Ellie took her limp hand and held it for a while.
‘You really must rest,’ she said, ‘it’s been a hard labour. Next time will be much easier.’
‘D’you think so? I’m not sure I want a next time.’
‘We all say that! Thankfully all the pain and bother are forgotten and then it truly is much easier and also one knows what to expect, there’s not the fear of the unknown.’
‘I was afraid, I was. But I never told Henry. He would have worried so much.’
For some reason, Ellie remembered Henry’s painting at that moment. Though she had deeply admired it, she felt a strange sense of doom. She felt something catch at her heart.
‘I think he understood that you were afraid,’ she said, ‘he understood something. Henry is a sensitive man.’
‘He is – but he never said anything. Just as well, maybe, or I’d have been even more alarmed. Oh, Mrs Thorpe, I want to go home so much but the doctor insists I stay here for a little while longer,’ groaned Tippy. She looked around disconsolately at the rows of white beds, the grim-looking nurse with her stiff, starched cap and apron moving around the ward on silent feet. The regimentation of hospital life did not suit her.
‘You’ll soon be home with little Eleanor,’ Ellie said soothingly, ‘then you can run things your way.’
Tippy smiled and said with pride, ‘Henry’s engage
d a nursemaid. Isn’t that wonderful? My poor mother, she had no help, just had to manage everything by herself, all the children, the housework, everything until we girls got old enough to help out. I started off by cleaning all the boots, and washing the vegetables and peeling them when I was four! I’m so glad I haven’t got all that to think of. I wonder how she did it? My poor Ma. I don’t want lots of children like that even though we can afford things that Ma never had. My regret is that I couldn’t help her, give her some comforts in her life. She died when I was ten.’
‘I too lost my mother young,’ said Ellie, ‘but not so young as that. Poor Tippy!’
‘She was a good woman,’ said Tippy. ‘I loved her so much.’
‘And I loved mine. She was wise and beautiful,’ sighed Ellie, ‘my best friend. I miss not being able to share things with her.’

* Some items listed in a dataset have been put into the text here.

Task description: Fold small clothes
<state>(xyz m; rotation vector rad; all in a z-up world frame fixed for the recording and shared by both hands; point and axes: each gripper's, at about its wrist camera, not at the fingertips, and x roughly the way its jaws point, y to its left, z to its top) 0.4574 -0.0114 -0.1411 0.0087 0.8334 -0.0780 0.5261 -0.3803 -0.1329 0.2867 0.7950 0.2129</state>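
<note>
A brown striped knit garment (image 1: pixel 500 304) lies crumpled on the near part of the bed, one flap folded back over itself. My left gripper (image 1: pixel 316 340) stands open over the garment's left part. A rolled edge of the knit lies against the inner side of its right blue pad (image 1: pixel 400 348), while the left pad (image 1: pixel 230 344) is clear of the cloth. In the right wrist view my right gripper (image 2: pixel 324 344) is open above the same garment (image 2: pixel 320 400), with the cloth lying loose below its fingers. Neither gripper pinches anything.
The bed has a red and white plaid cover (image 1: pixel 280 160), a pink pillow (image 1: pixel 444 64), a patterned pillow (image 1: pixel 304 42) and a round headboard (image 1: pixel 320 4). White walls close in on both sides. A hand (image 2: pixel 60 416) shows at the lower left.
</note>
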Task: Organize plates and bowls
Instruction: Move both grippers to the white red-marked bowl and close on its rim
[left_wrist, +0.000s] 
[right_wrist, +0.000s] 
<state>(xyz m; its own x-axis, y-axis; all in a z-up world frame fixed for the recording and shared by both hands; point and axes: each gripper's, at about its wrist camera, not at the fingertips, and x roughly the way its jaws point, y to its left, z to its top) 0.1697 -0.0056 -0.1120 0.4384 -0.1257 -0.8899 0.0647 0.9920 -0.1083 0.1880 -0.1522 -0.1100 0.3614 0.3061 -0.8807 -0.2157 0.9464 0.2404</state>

‘You’ve got me,’ said Tippy eagerly, ‘you can talk with me. That’s if you’d like to.’
She said this as if recalling how different their stations and education were in life and Ellie smiled and patted her hand.
‘Only if you start to call me Ellie.’
A little colour flushed into Tippy’s wan cheeks and she glanced down shyly, ‘I will – Ellie.’
‘That’s better. How can we be friends if you are so formal with me? Tippy, there’s no need. We’re both married, had children; we share the common lot of Woman. There’s no difference between us. Only the conventions and restrictions of society. Fred and I have never taken any notice of all that nonsense.’
‘I am grateful for that Mrs… Ellie… I am so grateful, so glad to have you as a friend. I’m really fortunate… my baby, my beloved Henry, my good friends… . so lucky… ‘
Tippy’s eyelids drooped and her head began to roll. Ellie held the young girl’s hand a little longer and as she saw her now fast asleep, gently slid her hand away and rose to go Just then the baby chose to wake and wail for its feed. But Tippy just went on sleeping and baby was obliged to wail till it also fell asleep again from sheer exhaustion.